__About this exercise__
Look through the material below and copy exactly the lines from the line with "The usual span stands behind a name" to the line with "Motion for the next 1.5", those two lines included.

◆ ◆ ◆

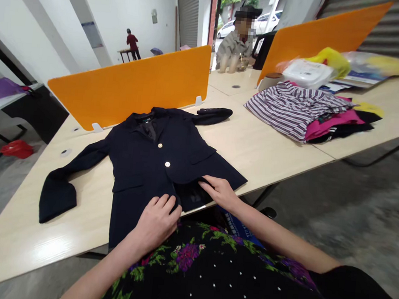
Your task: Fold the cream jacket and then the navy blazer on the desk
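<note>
We see the dark jacket (pixel 148 163) lying face-up along the desk (pixel 273 147), collar away from us, with our left hand (pixel 155 220) and right hand (pixel 220 191) resting open-fingered on its near hem, right slightly farther.

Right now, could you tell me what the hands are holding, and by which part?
Both hands rest on the navy jacket at its bottom hem: left hand on one front panel, right hand on the other. Whether either actually grips the fabric cannot be told.
</note>
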`<state>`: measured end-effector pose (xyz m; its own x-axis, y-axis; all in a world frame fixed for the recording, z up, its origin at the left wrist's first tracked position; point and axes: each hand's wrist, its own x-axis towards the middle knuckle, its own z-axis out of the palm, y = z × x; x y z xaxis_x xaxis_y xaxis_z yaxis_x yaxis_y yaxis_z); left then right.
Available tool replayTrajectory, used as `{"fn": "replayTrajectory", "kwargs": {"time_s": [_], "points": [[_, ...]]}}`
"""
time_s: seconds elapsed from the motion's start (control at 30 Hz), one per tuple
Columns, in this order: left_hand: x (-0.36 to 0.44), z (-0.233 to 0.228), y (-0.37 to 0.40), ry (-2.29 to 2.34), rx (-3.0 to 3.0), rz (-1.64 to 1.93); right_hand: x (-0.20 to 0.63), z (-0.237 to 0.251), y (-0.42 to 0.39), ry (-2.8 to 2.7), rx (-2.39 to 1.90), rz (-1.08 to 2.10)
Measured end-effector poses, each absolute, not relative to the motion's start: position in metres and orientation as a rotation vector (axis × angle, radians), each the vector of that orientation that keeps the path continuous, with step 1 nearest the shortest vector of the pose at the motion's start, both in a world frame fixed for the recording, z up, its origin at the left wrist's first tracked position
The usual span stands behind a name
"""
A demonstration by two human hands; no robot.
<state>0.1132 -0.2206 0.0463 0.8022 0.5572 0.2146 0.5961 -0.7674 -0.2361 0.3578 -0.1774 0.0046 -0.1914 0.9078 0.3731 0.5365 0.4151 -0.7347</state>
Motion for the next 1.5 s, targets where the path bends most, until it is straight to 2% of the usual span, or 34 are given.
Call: {"fn": "replayTrajectory", "kwargs": {"time_s": [0.33, 0.4, 0.53, 0.6, 0.77, 0.9, 0.97, 1.07, 1.13, 1.2, 1.33, 1.4, 1.5], "points": [[0.123, 0.028, -0.216, -1.186, -2.544, -0.114, 0.359, 0.004, -0.179, -1.780, -1.217, 0.642], [0.122, 0.028, -0.214, -1.266, -2.545, -0.228, 0.360, 0.004, -0.177, -1.771, -1.228, 0.646], [0.124, 0.034, -0.208, -1.552, -2.597, -0.776, 0.363, 0.003, -0.175, -1.732, -1.270, 0.653], [0.125, 0.035, -0.205, -1.581, -2.719, -0.920, 0.365, 0.003, -0.174, -1.688, -1.272, 0.691], [0.121, 0.022, -0.209, -1.255, -3.115, -0.679, 0.368, 0.004, -0.172, -1.504, -1.204, 0.875], [0.107, 0.020, -0.216, -1.311, -3.084, -0.739, 0.370, 0.009, -0.172, -1.377, -1.137, 0.959], [0.100, 0.027, -0.218, -1.478, -2.946, -0.916, 0.368, 0.013, -0.174, -1.376, -1.125, 0.909], [0.096, 0.040, -0.218, -1.758, -2.431, -1.372, 0.364, 0.022, -0.181, -1.414, -1.127, 0.785], [0.098, 0.044, -0.217, -1.726, -2.279, -1.488, 0.360, 0.026, -0.186, -1.460, -1.130, 0.696], [0.103, 0.040, -0.215, -1.502, -2.547, -1.287, 0.358, 0.026, -0.190, -1.539, -1.116, 0.603], [0.112, 0.023, -0.214, -1.093, -2.999, -0.543, 0.354, 0.016, -0.195, -1.919, -1.035, 0.368], [0.112, 0.018, -0.217, -1.094, -3.049, -0.459, 0.352, 0.010, -0.198, -2.241, -1.013, 0.226], [0.103, 0.019, -0.222, -1.181, -3.074, -0.642, 0.354, 0.008, -0.202, -2.538, -0.995, 0.091]]}}
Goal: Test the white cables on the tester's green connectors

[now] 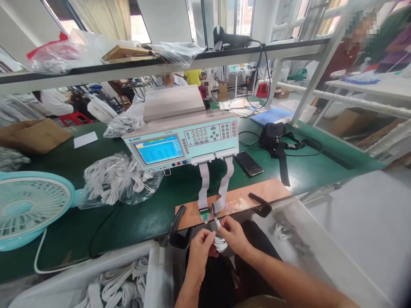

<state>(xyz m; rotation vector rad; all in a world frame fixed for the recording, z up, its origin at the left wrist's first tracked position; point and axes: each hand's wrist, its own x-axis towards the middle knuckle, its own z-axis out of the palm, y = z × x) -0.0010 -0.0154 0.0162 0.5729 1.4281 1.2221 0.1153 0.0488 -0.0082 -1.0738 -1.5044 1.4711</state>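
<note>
Both the left hand (201, 247) and the right hand (233, 234) are closed around a coiled white cable (220, 244), its plug just above the fingers at the tester's socket (213, 210); seating it squarely looks next.

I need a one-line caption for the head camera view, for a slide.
Both hands, left hand and right hand, hold a coiled white cable beneath a cable tester on a green bench.
</note>
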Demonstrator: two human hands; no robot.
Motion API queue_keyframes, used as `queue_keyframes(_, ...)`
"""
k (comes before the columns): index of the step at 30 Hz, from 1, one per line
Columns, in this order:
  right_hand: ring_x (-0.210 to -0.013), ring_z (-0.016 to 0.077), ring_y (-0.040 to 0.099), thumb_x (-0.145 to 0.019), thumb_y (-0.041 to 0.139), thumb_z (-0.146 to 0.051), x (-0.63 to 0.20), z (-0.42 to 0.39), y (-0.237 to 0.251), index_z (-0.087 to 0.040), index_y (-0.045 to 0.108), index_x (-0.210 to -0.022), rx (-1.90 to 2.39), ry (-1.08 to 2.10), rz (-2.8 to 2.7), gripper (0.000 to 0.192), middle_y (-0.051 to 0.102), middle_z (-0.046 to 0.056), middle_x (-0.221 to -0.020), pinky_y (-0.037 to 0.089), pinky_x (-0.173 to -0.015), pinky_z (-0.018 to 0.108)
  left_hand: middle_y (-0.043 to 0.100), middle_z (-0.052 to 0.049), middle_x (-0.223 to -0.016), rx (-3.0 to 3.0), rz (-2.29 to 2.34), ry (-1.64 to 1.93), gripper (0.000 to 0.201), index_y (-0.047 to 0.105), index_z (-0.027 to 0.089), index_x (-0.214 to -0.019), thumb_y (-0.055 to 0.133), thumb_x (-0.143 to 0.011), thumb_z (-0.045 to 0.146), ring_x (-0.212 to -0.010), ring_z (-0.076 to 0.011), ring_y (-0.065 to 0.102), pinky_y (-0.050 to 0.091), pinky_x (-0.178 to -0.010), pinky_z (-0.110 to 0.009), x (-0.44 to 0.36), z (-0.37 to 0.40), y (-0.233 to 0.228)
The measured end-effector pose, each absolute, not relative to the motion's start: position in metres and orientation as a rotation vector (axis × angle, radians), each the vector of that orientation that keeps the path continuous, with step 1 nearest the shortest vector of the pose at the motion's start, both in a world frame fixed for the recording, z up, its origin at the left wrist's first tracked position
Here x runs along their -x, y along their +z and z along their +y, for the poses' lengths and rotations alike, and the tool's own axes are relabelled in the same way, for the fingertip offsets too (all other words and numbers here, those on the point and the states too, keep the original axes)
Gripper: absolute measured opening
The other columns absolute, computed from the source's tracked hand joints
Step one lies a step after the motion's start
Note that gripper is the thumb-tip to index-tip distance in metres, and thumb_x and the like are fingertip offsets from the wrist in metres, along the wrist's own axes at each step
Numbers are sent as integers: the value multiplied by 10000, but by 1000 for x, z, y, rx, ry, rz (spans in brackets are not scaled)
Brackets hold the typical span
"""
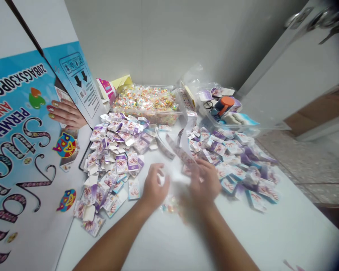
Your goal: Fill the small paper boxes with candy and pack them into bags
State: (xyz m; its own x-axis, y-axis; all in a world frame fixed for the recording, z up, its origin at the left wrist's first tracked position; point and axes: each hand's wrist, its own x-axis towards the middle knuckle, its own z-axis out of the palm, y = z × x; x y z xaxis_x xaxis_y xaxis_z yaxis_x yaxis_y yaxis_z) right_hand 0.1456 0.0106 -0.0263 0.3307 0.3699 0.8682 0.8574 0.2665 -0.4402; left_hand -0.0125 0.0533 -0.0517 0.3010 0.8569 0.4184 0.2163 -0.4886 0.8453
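Your left hand point(153, 187) and right hand point(203, 183) are too blurry to tell what they hold, so go slowly and keep the little candies point(169, 206) between them on the white table point(285, 233).

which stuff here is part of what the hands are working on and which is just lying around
In hand: left hand and right hand, both blurred, at a strip of packets; small boxes piled either side; tub of candy.

Lying about: big printed carton; orange-capped bottle; scissors.
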Motion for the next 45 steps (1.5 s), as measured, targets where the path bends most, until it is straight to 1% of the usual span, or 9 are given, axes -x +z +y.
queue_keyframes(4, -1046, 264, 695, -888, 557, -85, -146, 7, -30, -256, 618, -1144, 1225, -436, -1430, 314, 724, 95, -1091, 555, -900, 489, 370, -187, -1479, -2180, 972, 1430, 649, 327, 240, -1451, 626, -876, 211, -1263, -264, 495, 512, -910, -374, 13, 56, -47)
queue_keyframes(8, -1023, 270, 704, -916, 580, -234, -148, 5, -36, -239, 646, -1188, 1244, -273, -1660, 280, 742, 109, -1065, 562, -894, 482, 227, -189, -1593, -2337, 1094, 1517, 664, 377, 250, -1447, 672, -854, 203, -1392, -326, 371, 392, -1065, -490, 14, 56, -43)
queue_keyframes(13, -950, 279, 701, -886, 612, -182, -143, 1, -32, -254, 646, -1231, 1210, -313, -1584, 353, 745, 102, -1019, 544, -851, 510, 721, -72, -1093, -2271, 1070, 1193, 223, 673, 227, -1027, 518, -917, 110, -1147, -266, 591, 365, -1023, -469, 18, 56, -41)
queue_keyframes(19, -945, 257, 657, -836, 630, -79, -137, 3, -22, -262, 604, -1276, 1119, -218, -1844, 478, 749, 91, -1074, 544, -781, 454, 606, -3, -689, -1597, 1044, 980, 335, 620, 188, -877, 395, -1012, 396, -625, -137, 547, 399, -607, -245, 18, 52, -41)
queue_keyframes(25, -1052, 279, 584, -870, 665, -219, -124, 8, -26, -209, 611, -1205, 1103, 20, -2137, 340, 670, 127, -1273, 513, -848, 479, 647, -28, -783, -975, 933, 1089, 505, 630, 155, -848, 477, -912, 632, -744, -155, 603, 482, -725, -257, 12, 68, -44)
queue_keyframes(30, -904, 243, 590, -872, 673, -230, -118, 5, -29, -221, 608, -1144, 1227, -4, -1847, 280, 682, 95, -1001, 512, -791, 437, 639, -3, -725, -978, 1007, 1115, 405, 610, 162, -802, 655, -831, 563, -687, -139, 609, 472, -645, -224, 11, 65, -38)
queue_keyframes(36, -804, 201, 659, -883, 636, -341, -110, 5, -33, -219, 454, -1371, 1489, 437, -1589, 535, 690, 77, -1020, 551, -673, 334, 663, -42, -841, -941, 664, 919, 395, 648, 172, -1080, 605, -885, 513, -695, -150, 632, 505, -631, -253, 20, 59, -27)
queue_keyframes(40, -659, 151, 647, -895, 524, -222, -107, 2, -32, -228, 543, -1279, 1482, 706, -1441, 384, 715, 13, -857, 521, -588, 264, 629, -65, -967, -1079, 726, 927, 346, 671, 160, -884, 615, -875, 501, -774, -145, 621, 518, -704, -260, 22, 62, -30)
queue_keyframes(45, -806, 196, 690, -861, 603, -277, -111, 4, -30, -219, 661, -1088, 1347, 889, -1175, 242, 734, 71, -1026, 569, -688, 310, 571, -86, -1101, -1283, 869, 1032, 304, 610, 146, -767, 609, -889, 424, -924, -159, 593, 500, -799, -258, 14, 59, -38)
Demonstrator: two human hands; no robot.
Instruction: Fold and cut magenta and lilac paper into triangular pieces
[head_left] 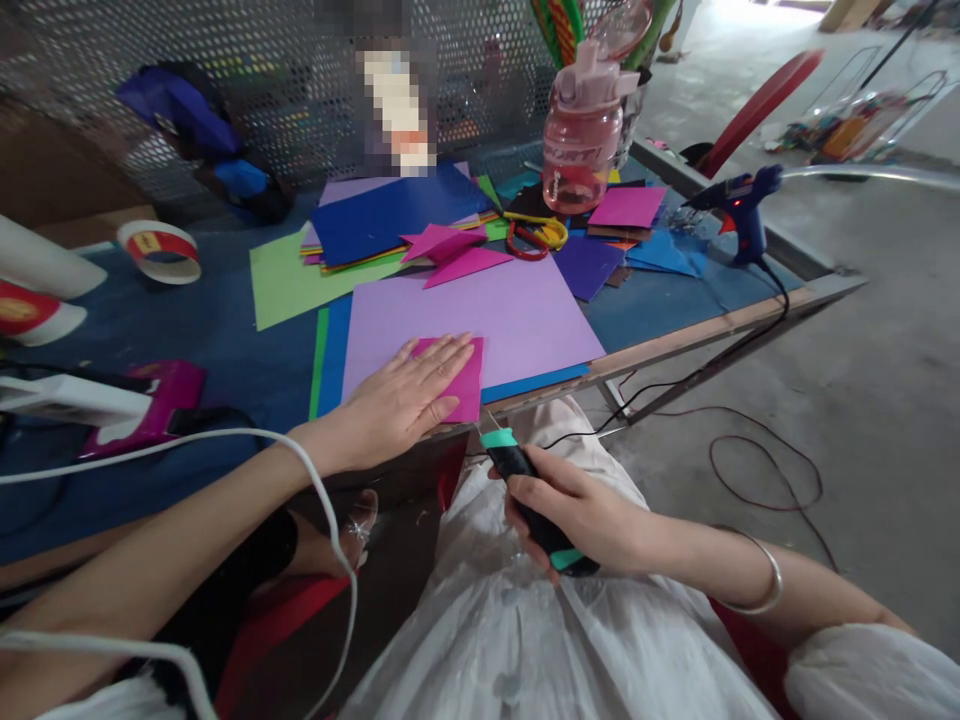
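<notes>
My left hand point(412, 392) lies flat, fingers stretched out, on a small magenta sheet point(466, 385) near the table's front edge. Beneath it is a larger lilac sheet point(525, 310), with blue and green sheets showing under that. My right hand point(562, 505) is wrapped around the black-and-green handle of a utility knife point(517, 465). Its thin metal tip points up at the magenta sheet's lower right corner; whether they touch I cannot tell. Folded magenta paper pieces point(457, 255) rest at the lilac sheet's far edge.
Coloured paper stacks point(405, 215), scissors point(551, 232) and a pink bottle point(583, 140) stand or lie farther back. At the right edge is a blue glue gun point(742, 215) with a cord. Tape rolls point(159, 250) lie left. A white cable point(330, 520) arcs across my left forearm.
</notes>
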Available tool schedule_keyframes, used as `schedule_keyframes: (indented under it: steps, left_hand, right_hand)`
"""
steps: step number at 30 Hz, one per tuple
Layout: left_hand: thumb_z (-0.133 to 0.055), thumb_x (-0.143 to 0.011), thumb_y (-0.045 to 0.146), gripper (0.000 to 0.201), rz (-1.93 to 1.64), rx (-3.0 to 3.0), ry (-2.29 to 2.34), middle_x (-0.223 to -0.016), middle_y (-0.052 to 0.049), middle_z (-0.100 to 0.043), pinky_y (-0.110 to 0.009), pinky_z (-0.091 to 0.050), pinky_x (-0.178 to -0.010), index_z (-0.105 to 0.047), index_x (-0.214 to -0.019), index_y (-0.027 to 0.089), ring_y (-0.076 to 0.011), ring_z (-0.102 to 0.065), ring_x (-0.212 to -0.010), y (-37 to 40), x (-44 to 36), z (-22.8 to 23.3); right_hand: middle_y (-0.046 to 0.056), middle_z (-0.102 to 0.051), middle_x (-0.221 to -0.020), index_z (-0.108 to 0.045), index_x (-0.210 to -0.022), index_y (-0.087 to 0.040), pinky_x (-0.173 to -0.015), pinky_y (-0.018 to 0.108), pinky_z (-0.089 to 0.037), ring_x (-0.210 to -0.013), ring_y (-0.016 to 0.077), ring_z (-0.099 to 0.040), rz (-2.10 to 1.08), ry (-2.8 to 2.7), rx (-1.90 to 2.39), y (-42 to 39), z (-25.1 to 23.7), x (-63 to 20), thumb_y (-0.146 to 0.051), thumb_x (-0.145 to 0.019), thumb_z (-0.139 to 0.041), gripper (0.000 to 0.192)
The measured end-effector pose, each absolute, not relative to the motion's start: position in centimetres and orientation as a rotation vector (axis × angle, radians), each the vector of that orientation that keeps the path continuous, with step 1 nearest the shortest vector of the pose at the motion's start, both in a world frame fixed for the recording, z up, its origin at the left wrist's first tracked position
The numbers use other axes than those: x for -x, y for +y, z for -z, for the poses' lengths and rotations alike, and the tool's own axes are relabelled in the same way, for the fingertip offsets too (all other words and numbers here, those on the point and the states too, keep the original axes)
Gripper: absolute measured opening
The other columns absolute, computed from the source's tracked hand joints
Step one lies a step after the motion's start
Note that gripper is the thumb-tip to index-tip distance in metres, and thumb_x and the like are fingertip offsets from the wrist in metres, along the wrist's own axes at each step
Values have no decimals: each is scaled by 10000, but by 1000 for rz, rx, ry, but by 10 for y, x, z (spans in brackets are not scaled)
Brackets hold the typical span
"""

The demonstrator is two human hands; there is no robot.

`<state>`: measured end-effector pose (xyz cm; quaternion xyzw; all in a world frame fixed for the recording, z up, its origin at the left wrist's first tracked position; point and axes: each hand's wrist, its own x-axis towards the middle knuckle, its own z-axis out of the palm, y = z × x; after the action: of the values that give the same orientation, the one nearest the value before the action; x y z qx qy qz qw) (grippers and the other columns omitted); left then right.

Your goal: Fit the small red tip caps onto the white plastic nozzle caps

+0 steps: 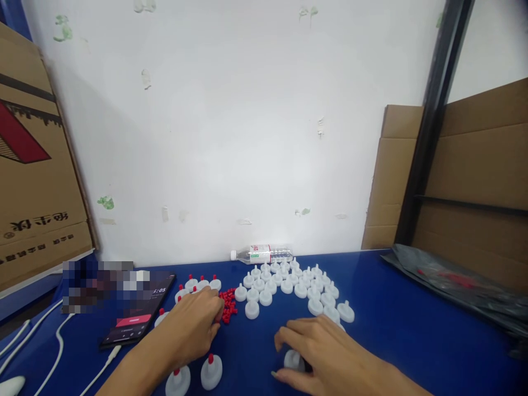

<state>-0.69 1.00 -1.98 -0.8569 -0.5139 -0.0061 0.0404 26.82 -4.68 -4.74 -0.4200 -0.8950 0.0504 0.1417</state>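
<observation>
Tabletop [383,297] blue, wall [247,137] white, cardboard [478,159] either side

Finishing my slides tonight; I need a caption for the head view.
Left hand beside small red pieces; right hand curved around a white cap.

Tape-scarred white wall [247,121], blue tabletop [396,324], dark post [431,121], brown cardboard [478,159] on either side

Carton [37,187] at nine o'clock: upside-down Chinese characters [39,221], circled R [9,235]. Phone [142,305] at eight: digits [159,290] ending "05". Bottle [280,254] at six: label [259,254] too small to read.
</observation>
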Motion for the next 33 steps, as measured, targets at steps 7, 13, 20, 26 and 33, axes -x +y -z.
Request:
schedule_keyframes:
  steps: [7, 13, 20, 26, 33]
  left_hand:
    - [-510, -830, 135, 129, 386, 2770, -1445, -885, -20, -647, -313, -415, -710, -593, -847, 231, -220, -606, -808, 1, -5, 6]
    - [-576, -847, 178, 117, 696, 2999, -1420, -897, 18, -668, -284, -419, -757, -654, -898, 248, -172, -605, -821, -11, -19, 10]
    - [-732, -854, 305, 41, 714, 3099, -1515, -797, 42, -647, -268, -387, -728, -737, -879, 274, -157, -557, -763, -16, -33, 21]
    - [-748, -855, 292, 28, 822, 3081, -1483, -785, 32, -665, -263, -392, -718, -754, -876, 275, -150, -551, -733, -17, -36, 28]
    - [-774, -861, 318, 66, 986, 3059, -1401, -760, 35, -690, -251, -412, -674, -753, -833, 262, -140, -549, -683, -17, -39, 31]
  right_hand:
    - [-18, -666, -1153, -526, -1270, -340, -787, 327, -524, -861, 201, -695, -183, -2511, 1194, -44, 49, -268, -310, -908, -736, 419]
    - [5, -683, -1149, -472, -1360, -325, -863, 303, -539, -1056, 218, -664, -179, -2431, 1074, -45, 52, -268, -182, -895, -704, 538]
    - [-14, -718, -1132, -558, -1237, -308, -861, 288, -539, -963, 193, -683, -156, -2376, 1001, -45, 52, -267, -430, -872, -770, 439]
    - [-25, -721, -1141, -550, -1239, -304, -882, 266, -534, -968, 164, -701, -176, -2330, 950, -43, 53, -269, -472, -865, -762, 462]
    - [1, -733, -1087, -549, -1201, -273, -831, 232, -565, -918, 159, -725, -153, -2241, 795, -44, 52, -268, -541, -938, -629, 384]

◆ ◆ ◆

__Response area__
The usual span stands behind a name
"""
A demonstration by two human hands; no robot.
<state>0.1132 -0.2206 0.0463 0.8022 0.5572 0.2146 0.5961 -0.7674 -0.2361 0.3578 -0.1774 0.0046 -0.1914 0.9078 0.3731 0.5365 0.4151 -0.7347</state>
Motion for the next 1.5 s, targets where the path bends most, until it is straight to 2% of the usual span, or 34 are given.

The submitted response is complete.